I heard a great Studio360 show today. It was on the industrial musicals once used by corporations to get the sales team charged up to go out and sell.

“In the 1950, 60s, and 70s, a subgenre of musical theater entertained thousands. It had showstoppers composed by some of the brightest talent in the business. But instead of selling out Broadway houses, these shows played to packed hotel ballrooms and convention halls. …
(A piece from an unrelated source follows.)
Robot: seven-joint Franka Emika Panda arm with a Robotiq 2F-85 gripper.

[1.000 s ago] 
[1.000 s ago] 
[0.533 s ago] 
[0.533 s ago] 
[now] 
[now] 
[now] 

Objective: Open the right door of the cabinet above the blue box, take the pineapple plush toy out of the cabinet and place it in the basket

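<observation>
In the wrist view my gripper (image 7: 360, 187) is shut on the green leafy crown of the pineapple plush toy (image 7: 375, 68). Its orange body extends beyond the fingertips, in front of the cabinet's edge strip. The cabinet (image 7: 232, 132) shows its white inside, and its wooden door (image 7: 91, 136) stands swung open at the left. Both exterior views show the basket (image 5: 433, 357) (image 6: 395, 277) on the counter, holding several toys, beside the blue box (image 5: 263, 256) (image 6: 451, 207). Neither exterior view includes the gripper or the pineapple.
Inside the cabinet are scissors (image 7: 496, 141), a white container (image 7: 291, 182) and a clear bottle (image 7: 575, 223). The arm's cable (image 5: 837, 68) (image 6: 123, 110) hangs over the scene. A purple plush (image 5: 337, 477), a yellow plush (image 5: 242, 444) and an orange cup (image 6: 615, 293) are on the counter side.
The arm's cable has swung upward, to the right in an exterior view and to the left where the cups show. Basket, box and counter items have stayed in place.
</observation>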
“ ‘It was to build morale and build a sense of being on a team,’ explains Steve Young. ‘You weren’t isolated, you were a part of a greater whole that was looking out for you.’ A writer for David Letterman, Young has made himself the curator of the world’s largest collection of corporate musical theater performances. ‘Sales Training,’ a groovy number from 1972, includes specs for York air conditioner’s new line. ‘Once in a Lifetime’ breathlessly heralds the arrival of the 1958 Ford Edsel.

“Writing these musicals was no simple task and corporations spent lavishly to attract top talent. In 1966, John Kander and Fred Ebb wrote Go Fly a Kite for General Electric (in which Benjamin Franklin meets modern utility executives) — they went on to win a Tony for Cabaret. …

“Steve Young is co-author of the book  Everything’s Coming Up Profits.”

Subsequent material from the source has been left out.